**Task description:** Stop after the line with "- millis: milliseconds"; until then, please copy every line of the records word for word from the first.

--*--

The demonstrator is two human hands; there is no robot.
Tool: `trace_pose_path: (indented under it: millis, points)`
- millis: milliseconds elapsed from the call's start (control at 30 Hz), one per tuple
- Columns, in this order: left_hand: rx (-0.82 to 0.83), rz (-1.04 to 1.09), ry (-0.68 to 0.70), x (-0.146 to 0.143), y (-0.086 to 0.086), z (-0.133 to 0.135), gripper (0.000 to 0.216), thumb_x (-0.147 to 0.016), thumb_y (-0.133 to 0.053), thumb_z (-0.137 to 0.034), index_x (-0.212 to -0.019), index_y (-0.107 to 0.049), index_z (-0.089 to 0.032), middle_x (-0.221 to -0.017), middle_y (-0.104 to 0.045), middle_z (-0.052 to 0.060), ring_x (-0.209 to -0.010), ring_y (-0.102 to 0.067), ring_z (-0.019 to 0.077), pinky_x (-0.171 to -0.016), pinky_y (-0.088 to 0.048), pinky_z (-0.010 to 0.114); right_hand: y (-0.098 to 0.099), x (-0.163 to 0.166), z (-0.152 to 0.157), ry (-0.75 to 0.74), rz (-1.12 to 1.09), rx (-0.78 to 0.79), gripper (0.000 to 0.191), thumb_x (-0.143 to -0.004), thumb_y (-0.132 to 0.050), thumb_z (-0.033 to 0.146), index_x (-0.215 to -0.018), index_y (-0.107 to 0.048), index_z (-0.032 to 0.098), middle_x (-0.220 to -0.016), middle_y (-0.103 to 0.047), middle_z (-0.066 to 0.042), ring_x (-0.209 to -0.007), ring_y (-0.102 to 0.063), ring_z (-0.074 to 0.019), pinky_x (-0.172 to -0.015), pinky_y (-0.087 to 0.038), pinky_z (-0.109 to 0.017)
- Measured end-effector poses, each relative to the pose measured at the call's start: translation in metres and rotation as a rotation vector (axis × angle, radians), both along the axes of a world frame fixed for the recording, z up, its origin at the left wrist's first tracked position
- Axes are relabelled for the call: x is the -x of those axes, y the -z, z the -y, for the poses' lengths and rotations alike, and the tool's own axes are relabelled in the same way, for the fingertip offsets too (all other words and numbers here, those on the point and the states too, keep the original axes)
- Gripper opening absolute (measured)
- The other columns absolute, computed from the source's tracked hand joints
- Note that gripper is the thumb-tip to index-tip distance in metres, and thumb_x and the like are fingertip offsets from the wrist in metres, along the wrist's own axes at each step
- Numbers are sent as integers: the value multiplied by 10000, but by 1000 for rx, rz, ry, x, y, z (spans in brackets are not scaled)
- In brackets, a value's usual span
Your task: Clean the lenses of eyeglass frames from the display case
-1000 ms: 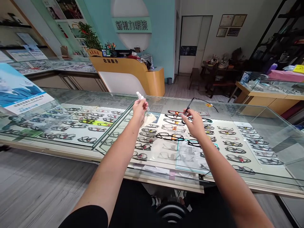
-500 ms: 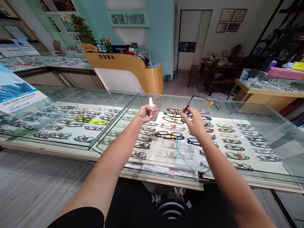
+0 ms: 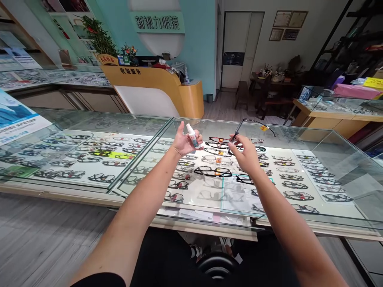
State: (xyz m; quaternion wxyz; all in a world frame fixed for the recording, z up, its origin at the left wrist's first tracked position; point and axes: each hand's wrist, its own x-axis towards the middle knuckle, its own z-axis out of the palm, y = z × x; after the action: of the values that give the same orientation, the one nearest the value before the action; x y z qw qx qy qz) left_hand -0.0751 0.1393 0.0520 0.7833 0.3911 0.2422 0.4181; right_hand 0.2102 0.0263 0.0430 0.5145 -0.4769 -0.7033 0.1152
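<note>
A small white spray bottle [image 3: 191, 133] with a printed label leans in my left hand [image 3: 182, 143], its nozzle pointing up. The fingers wrap its body while the thumb stands up, apart from it. Between the thumb and fingers of my right hand [image 3: 247, 154] is a pair of dark eyeglasses [image 3: 243, 120], with a long thin part reaching up and to the right. An orange-yellow tag [image 3: 263, 128] shows on them; my hand hides the rest. Both hands are above a glass display case [image 3: 206, 203], and black-framed eyeglasses [image 3: 213, 171] lie nearer me.
Many spectacle frames [image 3: 297, 195] sit in rows in the case. A second glass case [image 3: 80, 179] adjoins on the left, with a blue-and-white sign [image 3: 18, 115]. Beyond stands a wooden counter [image 3: 191, 99]; another display [image 3: 323, 109] is at the right.
In my left hand the spray bottle has tilted from upright to leaning left, showing its label, and the thumb has lifted away. My right hand and the eyeglasses have hardly moved.
</note>
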Motion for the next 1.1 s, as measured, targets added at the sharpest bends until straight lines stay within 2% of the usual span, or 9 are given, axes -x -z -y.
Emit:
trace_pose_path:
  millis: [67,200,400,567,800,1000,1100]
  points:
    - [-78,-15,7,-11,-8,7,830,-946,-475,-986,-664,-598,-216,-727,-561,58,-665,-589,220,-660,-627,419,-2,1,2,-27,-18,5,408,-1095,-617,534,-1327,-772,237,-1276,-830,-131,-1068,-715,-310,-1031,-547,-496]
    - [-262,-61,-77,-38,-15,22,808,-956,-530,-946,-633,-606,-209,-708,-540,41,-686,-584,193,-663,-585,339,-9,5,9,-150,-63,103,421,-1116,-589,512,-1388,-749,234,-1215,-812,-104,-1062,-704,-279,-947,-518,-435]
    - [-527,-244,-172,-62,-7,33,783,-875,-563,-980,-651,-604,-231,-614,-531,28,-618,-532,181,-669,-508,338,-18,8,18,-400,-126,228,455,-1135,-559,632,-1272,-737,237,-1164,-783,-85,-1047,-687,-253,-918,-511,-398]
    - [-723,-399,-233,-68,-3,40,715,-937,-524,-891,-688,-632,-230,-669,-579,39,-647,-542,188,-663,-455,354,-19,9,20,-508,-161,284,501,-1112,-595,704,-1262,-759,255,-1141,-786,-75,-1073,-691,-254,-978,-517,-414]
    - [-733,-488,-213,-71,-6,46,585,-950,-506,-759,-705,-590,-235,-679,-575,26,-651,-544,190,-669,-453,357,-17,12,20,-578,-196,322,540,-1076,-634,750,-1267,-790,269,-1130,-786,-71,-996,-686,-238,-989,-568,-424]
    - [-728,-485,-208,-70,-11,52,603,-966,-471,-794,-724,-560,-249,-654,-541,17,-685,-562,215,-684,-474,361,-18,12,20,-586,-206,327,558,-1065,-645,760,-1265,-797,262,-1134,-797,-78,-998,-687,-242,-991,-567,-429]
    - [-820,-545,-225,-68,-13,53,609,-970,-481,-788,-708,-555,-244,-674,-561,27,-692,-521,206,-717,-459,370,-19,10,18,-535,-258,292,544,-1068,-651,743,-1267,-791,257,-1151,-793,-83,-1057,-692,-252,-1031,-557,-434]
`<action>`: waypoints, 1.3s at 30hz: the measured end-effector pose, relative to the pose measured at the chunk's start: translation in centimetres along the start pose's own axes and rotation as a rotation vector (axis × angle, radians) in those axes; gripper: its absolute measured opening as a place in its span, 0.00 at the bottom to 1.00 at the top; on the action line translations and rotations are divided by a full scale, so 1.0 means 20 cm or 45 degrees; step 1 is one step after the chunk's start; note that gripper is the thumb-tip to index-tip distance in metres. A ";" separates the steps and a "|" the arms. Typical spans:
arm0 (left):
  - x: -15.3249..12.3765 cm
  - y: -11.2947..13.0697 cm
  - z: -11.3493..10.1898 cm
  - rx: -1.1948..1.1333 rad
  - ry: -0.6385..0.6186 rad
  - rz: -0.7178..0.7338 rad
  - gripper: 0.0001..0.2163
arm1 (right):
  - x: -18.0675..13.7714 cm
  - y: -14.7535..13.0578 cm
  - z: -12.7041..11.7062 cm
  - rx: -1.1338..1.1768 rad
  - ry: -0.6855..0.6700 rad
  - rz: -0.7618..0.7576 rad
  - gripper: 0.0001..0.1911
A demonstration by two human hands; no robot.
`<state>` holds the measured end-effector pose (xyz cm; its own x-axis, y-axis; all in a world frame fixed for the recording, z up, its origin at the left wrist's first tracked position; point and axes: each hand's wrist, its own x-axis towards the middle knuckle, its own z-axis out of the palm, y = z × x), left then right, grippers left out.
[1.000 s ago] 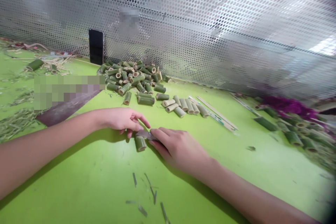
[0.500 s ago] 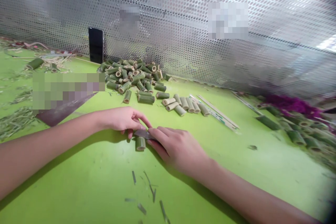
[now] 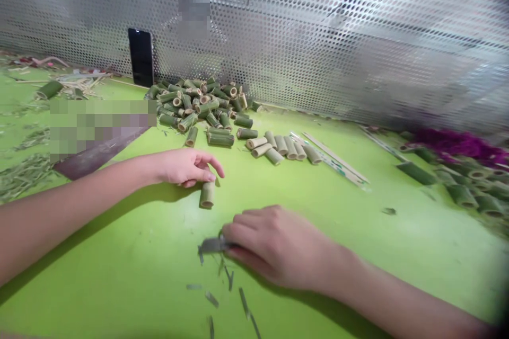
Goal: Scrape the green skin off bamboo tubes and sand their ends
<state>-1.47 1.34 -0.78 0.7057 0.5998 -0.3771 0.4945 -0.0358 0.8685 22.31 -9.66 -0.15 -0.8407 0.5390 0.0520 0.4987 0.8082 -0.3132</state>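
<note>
My left hand (image 3: 191,167) pins a short bamboo tube (image 3: 207,195) on the green tabletop (image 3: 131,254). The thumb presses its far end while the index finger reaches out beyond it. A pale strip shows along the tube's upper side. Nearer to me and to the right, my right hand (image 3: 274,246) is closed round a knife (image 3: 214,245), its grey blade pointing left and apart from the tube. The handle is hidden in the fist. Thin green bamboo shavings (image 3: 212,299) lie below and beside the blade.
Beyond the hands lie a heap of green bamboo tubes (image 3: 199,103) and several pale, peeled tubes (image 3: 281,145). Thin sticks (image 3: 336,158) rest to their right. A phone (image 3: 141,58) leans on the perforated metal wall (image 3: 294,37). Purple material (image 3: 461,145) sits far right.
My right hand has drawn the knife toward me, off the tube and down over the shavings. The tube, still under my left hand, now shows a paler upper side.
</note>
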 end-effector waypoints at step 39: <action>-0.01 0.00 0.03 -0.018 0.075 -0.016 0.12 | -0.02 0.01 -0.02 0.008 0.070 0.079 0.13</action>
<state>-1.23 0.83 -0.84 0.6683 0.6460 -0.3689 0.4956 -0.0167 0.8684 22.93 -9.57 0.12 -0.7952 0.6005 0.0843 0.5482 0.7713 -0.3234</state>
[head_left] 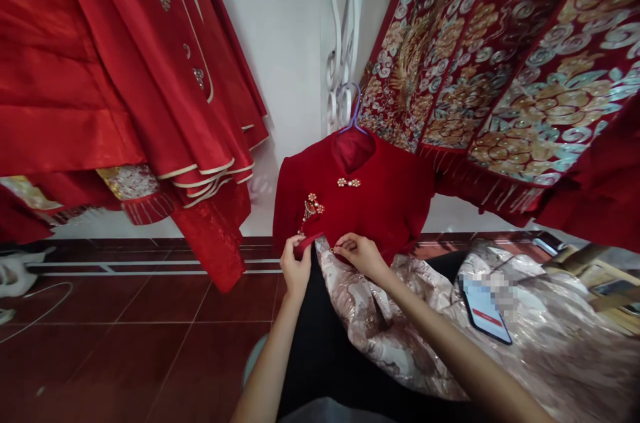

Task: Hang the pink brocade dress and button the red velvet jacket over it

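A red top [385, 203] with beaded ornaments hangs on a purple hanger [355, 115] in front of me. My left hand [296, 264] pinches a folded red fabric edge at the top's lower left, just under the beaded flower brooch [312, 205]. Close by on the right, my right hand [361, 253] has thumb and fingertips pressed together over the lower part of the top. Whatever sits in that pinch is too small to make out. Pale, shiny patterned fabric [350, 303] lies across my lap below both hands.
Red garments [165, 63] hang at the left, and embroidered ones [500, 63] at the upper right. A phone [485, 311] with a lit screen rests on the pale fabric. The hanger hooks onto a white scrolled stand [336, 43]. Dark red floor tiles [150, 343] show at the lower left.
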Motion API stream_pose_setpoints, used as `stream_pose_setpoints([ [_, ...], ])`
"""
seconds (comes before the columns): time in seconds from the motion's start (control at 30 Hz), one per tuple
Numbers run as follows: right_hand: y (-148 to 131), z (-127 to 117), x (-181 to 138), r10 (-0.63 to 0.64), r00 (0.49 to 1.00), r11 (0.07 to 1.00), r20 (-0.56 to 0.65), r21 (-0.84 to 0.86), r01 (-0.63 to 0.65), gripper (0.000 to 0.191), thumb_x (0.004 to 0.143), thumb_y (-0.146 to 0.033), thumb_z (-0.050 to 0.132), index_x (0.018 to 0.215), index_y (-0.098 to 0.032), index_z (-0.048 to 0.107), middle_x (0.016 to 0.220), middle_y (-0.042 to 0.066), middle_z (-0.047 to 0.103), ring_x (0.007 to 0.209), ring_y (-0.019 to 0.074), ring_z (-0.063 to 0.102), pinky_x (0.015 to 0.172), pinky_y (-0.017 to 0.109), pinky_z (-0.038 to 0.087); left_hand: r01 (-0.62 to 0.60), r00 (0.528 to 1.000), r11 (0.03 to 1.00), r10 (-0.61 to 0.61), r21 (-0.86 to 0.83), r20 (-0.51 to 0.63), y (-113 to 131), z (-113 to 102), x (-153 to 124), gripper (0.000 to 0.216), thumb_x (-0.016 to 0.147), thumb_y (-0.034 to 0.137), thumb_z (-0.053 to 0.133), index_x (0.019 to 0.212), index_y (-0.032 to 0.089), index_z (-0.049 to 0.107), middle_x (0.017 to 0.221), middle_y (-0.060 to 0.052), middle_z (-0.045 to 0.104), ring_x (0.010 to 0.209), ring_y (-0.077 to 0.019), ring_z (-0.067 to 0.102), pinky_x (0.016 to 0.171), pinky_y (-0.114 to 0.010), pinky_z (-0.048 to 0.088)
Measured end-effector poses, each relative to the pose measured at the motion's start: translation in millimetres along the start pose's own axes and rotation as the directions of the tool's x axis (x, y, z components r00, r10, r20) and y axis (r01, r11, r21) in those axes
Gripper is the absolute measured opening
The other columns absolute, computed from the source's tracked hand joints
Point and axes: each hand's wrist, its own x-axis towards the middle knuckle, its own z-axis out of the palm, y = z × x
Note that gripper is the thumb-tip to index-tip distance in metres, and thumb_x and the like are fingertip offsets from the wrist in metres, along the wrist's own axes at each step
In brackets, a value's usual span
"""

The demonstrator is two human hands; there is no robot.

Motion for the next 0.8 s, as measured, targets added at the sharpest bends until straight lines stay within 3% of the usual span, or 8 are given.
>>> stream_pose_setpoints([
  [0.1, -8, -11, 1, -0.006, 1.0, 0.999, 0.006, 0.043, 0.005, 0.01, 0.075, -0.026, 0.063, 0.078, -0.016, 0.064, 0.076, 0.003, 0.069, 0.071, 0.0135, 0.065, 0.068, 0.024, 0.051, -0.079, 0.997, 0.997, 0.079, 0.004, -0.025, 23, -1, -6, 0.018, 0.08, 0.022, 0.059, 0.098, 0.019, 0.058, 0.086, -0.003, 0.063, 0.078, -0.014, 0.06, 0.077, -0.026, 0.046],
  [0.17, -14, -29, 3, 0.067, 0.997, 0.992, 0.05, 0.104, -0.072, 0.01, 0.075, -0.025, 0.063, 0.076, -0.015, 0.065, 0.074, 0.004, 0.07, 0.068, 0.0134, 0.065, 0.068, 0.025, 0.052, -0.098, 0.995, 0.995, 0.098, 0.007, 0.023, 37, 2, -12, 0.019, 0.08, 0.022, 0.059, 0.099, 0.019, 0.056, 0.081, -0.002, 0.061, 0.073, -0.0132, 0.058, 0.073, -0.025, 0.046],
  [0.3, -28, -83, 4, 0.212, 0.952, 0.923, 0.223, 0.273, -0.269, 0.018, 0.068, -0.026, 0.071, 0.08, -0.014, 0.068, 0.078, 0.005, 0.071, 0.069, 0.0122, 0.066, 0.073, 0.025, 0.054, -0.106, 0.961, 0.991, 0.079, 0.087, 0.266, 53, 18, -28, 0.018, 0.082, 0.024, 0.057, 0.099, 0.02, 0.057, 0.071, 0.001, 0.057, 0.065, -0.0129, 0.055, 0.066, -0.024, 0.046],
  [0.43, -40, -112, 0, 0.226, 0.958, 0.899, 0.174, 0.342, -0.274, 0.03, 0.064, -0.029, 0.076, 0.088, -0.016, 0.064, 0.082, 0.005, 0.072, 0.072, 0.0123, 0.067, 0.073, 0.025, 0.055, -0.236, 0.867, 0.962, 0.144, 0.138, 0.477, 52, 33, -44, 0.025, 0.085, 0.025, 0.052, 0.109, 0.022, 0.06, 0.083, -0.004, 0.061, 0.078, -0.0175, 0.058, 0.075, -0.031, 0.048],
  [0.5, -40, -103, 0, 0.197, 0.966, 0.917, 0.169, 0.318, -0.242, 0.028, 0.064, -0.03, 0.076, 0.083, -0.016, 0.062, 0.076, 0.004, 0.071, 0.069, 0.0122, 0.066, 0.071, 0.026, 0.055, -0.205, 0.887, 0.977, 0.164, 0.051, 0.432, 49, 35, -48, 0.025, 0.089, 0.024, 0.047, 0.109, 0.023, 0.061, 0.091, -0.006, 0.061, 0.085, -0.0174, 0.059, 0.08, -0.031, 0.048],
  [0.63, -29, -58, 2, 0.036, 0.983, 0.967, 0.18, 0.241, -0.079, 0.023, 0.068, -0.034, 0.072, 0.076, -0.016, 0.06, 0.072, 0.004, 0.069, 0.064, 0.0127, 0.064, 0.066, 0.027, 0.054, 0.036, 0.993, 0.996, -0.027, -0.082, 0.113, 46, 32, -47, 0.02, 0.086, 0.025, 0.052, 0.105, 0.02, 0.059, 0.097, -0.007, 0.052, 0.075, -0.0122, 0.056, 0.064, -0.024, 0.051],
  [0.7, -23, -37, 2, -0.029, 0.99, 0.983, 0.14, 0.186, 0.002, 0.02, 0.072, -0.034, 0.068, 0.077, -0.016, 0.06, 0.071, 0.003, 0.068, 0.063, 0.0126, 0.063, 0.064, 0.026, 0.053, 0.123, 0.992, 0.988, -0.124, -0.092, -0.003, 46, 31, -44, 0.027, 0.081, 0.026, 0.059, 0.107, 0.019, 0.054, 0.103, -0.008, 0.047, 0.072, -0.0109, 0.053, 0.053, -0.02, 0.048],
  [0.8, -18, -20, 0, -0.063, 0.996, 0.995, 0.062, 0.082, 0.058, 0.014, 0.075, -0.029, 0.065, 0.075, -0.017, 0.058, 0.07, 0.002, 0.067, 0.065, 0.0125, 0.064, 0.064, 0.024, 0.052, 0.186, 0.982, 0.977, -0.188, -0.104, -0.013, 44, 32, -40, 0.035, 0.076, 0.024, 0.064, 0.106, 0.018, 0.049, 0.106, -0.009, 0.048, 0.073, -0.0106, 0.052, 0.048, -0.018, 0.046],
])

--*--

**Exercise output:**
The demonstrator is two human hands; there is no robot.
Tool: `trace_pose_path: (indented under it: millis, points)`
- millis: milliseconds elapsed from the call's start (control at 30 Hz), one per tuple

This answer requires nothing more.